# Information supplied:
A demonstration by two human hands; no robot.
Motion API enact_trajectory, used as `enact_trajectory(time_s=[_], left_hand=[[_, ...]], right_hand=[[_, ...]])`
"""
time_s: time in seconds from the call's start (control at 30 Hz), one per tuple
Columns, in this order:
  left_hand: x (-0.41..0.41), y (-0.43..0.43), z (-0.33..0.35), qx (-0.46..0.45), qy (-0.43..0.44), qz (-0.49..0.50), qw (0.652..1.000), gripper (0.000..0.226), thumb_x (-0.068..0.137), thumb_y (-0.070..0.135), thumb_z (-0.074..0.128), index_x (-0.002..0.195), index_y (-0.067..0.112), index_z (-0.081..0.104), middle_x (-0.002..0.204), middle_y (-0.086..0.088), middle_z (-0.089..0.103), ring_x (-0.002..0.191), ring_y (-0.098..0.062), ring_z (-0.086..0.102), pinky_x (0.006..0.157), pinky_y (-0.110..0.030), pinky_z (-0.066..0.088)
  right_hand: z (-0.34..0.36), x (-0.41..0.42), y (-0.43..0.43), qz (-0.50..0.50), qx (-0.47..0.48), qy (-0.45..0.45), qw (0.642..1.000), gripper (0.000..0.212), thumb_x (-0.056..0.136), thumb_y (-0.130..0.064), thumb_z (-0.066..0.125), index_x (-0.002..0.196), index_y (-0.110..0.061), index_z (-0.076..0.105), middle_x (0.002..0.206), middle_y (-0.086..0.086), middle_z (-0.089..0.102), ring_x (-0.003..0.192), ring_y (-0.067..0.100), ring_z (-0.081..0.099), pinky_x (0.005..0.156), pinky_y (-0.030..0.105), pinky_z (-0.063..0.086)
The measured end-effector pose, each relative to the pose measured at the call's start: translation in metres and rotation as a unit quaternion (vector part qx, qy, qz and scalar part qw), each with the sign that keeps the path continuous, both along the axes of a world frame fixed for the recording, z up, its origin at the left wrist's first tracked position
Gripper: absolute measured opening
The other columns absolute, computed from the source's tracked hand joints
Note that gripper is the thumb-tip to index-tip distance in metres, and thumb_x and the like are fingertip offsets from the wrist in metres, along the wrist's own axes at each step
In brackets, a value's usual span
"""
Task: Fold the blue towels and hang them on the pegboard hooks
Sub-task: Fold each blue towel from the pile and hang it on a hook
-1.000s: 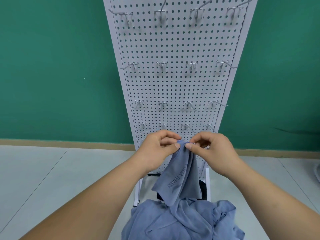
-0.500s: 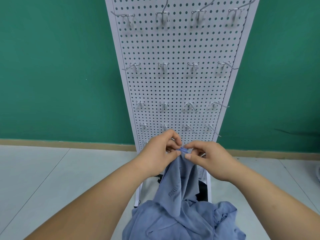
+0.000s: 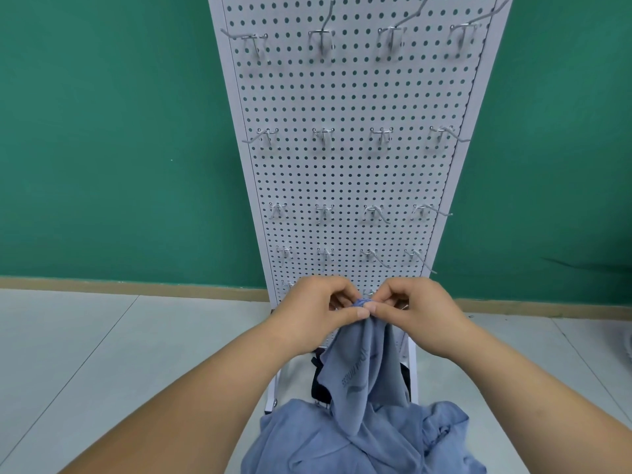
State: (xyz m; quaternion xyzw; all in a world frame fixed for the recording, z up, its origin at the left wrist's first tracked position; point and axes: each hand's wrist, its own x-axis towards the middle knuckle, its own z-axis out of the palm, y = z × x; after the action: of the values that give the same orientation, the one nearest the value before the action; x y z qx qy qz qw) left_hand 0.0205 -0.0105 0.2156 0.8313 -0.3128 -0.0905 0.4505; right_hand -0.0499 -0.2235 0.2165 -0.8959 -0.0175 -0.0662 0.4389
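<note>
Head view: both forearms reach forward and converge. The left hand [image 3: 316, 313] and right hand [image 3: 419, 314] meet thumb to thumb, each pinching the bunched top of a blue towel [image 3: 359, 367] that hangs below them onto the towel pile [image 3: 362, 443]. Directly behind the hands stands the white pegboard [image 3: 352, 179], its hooks [image 3: 323, 135] above them.

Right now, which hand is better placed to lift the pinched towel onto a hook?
Probably the right hand: the left hand pinches the blue towel too, but a free hook juts out just above right knuckles.
</note>
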Motion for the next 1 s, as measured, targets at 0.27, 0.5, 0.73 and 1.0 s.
enact_trajectory(time_s=[0.27,0.5,0.73,1.0], left_hand=[[0.004,0.001,0.004,0.003,-0.061,0.001,0.998,0.004,0.099,0.028,0.074,0.100,0.028,0.077,0.090,0.014,0.074,0.085,-0.001,0.066,0.080,-0.014,0.049],[0.011,0.010,0.014,-0.020,-0.107,0.058,0.992,0.010,0.100,0.025,0.071,0.098,0.034,0.073,0.088,0.018,0.072,0.083,0.003,0.065,0.079,-0.012,0.048],[0.042,0.050,0.012,-0.043,-0.147,0.207,0.966,0.006,0.100,0.024,0.071,0.101,0.027,0.076,0.086,0.017,0.072,0.079,0.002,0.064,0.075,-0.016,0.048],[0.065,0.085,-0.003,0.020,-0.148,0.313,0.938,0.009,0.102,0.021,0.067,0.097,0.021,0.074,0.080,0.014,0.068,0.074,-0.003,0.060,0.065,-0.014,0.040]], right_hand=[[0.000,-0.003,-0.002,0.051,0.084,0.020,0.995,0.008,0.096,-0.026,0.077,0.103,-0.029,0.073,0.078,-0.010,0.067,0.077,0.008,0.060,0.077,0.022,0.050],[-0.009,-0.002,-0.014,0.063,0.007,0.067,0.996,0.017,0.098,-0.023,0.073,0.110,-0.031,0.063,0.086,-0.004,0.072,0.083,0.011,0.067,0.086,0.036,0.056],[-0.015,-0.002,-0.048,-0.055,-0.189,0.048,0.979,0.013,0.098,-0.036,0.072,0.090,-0.038,0.062,0.089,-0.015,0.068,0.087,0.009,0.063,0.074,0.029,0.051],[-0.005,-0.015,-0.089,-0.141,-0.232,0.005,0.962,0.014,0.090,-0.053,0.075,0.082,-0.047,0.065,0.088,-0.017,0.067,0.096,0.006,0.054,0.076,0.036,0.050]])
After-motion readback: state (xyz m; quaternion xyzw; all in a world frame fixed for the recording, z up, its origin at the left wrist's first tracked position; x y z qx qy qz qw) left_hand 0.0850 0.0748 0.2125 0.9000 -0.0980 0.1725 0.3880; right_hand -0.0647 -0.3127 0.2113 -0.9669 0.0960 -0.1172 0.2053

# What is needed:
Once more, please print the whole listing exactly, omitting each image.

# Reply:
A demonstration by two human hands; no robot.
Motion API enact_trajectory, used as `enact_trajectory(time_s=[_], left_hand=[[_, ...]], right_hand=[[_, ...]])`
"""
time_s: time in seconds from the call's start (control at 30 Hz), one per tuple
Columns, in this order:
  left_hand: x (-0.41..0.41), y (-0.43..0.43), z (-0.33..0.35), qx (-0.46..0.45), qy (-0.43..0.44), qz (-0.49..0.50), qw (0.652..1.000), gripper (0.000..0.226), thumb_x (-0.068..0.137), thumb_y (-0.070..0.135), thumb_z (-0.074..0.128), index_x (-0.002..0.195), index_y (-0.067..0.112), index_z (-0.081..0.104), middle_x (-0.002..0.204), middle_y (-0.086..0.088), middle_z (-0.089..0.103), ring_x (-0.002..0.191), ring_y (-0.098..0.062), ring_z (-0.086..0.102), pinky_x (0.006..0.157), pinky_y (-0.110..0.030), pinky_z (-0.066..0.088)
  right_hand: z (-0.34..0.36), x (-0.41..0.42), y (-0.43..0.43), qz (-0.50..0.50), qx (-0.47..0.48), qy (-0.45..0.45), qw (0.642..1.000), gripper (0.000..0.212), thumb_x (-0.056..0.136), thumb_y (-0.130..0.064), thumb_z (-0.066..0.125), index_x (-0.002..0.196), index_y (-0.110..0.061), index_z (-0.076..0.105), middle_x (0.002..0.206), middle_y (-0.086..0.086), middle_z (-0.089..0.102), ring_x (-0.003..0.192), ring_y (-0.067..0.100), ring_z (-0.081..0.099), pinky_x (0.005..0.156), pinky_y (-0.030..0.105), pinky_z (-0.063..0.086)
The measured end-effector pose, each relative to the pose measured at the call's start: translation in metres and rotation as a unit quaternion (vector part qx, qy, qz and scalar part qw), each with the sign that keeps the path continuous, both along the axes of a world frame fixed for the recording, z up, its origin at the left wrist's first tracked position
Gripper: absolute measured opening
The other columns absolute, computed from the source's tracked hand joints
Note that gripper is the thumb-tip to index-tip distance in metres, and thumb_x and the like are fingertip offsets from the wrist in metres, along the wrist's own axes at each step
In brackets, a value's usual span
"""
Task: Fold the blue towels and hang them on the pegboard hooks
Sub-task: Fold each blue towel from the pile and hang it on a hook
-1.000s: 
-0.500s: 
+0.000s: 
State: (xyz m; quaternion xyzw; all in a world frame fixed for the recording, z up, its origin at the left wrist's first tracked position; point and axes: each hand's wrist, its own x-axis towards the middle knuckle, its own z-axis out of the palm, y = z × x; after the action: of the values that give the same orientation, the one nearest the value before the action; x y z qx qy qz qw) left_hand 0.0205 -0.0105 0.2156 0.8313 -0.3128 -0.0905 0.4505; right_hand -0.0499 -0.2235 0.2165 -0.8959 -0.0175 -0.0662 0.4389
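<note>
Head view: both forearms reach forward and converge. The left hand [image 3: 316, 313] and right hand [image 3: 419, 314] meet thumb to thumb, each pinching the bunched top of a blue towel [image 3: 359, 367] that hangs below them onto the towel pile [image 3: 362, 443]. Directly behind the hands stands the white pegboard [image 3: 352, 179], its hooks [image 3: 323, 135] above them.

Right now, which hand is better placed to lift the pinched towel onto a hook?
Probably the right hand: the left hand pinches the blue towel too, but a free hook juts out just above right knuckles.
</note>
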Motion for the next 1 s, as measured, targets at 0.27, 0.5, 0.73 and 1.0 s.
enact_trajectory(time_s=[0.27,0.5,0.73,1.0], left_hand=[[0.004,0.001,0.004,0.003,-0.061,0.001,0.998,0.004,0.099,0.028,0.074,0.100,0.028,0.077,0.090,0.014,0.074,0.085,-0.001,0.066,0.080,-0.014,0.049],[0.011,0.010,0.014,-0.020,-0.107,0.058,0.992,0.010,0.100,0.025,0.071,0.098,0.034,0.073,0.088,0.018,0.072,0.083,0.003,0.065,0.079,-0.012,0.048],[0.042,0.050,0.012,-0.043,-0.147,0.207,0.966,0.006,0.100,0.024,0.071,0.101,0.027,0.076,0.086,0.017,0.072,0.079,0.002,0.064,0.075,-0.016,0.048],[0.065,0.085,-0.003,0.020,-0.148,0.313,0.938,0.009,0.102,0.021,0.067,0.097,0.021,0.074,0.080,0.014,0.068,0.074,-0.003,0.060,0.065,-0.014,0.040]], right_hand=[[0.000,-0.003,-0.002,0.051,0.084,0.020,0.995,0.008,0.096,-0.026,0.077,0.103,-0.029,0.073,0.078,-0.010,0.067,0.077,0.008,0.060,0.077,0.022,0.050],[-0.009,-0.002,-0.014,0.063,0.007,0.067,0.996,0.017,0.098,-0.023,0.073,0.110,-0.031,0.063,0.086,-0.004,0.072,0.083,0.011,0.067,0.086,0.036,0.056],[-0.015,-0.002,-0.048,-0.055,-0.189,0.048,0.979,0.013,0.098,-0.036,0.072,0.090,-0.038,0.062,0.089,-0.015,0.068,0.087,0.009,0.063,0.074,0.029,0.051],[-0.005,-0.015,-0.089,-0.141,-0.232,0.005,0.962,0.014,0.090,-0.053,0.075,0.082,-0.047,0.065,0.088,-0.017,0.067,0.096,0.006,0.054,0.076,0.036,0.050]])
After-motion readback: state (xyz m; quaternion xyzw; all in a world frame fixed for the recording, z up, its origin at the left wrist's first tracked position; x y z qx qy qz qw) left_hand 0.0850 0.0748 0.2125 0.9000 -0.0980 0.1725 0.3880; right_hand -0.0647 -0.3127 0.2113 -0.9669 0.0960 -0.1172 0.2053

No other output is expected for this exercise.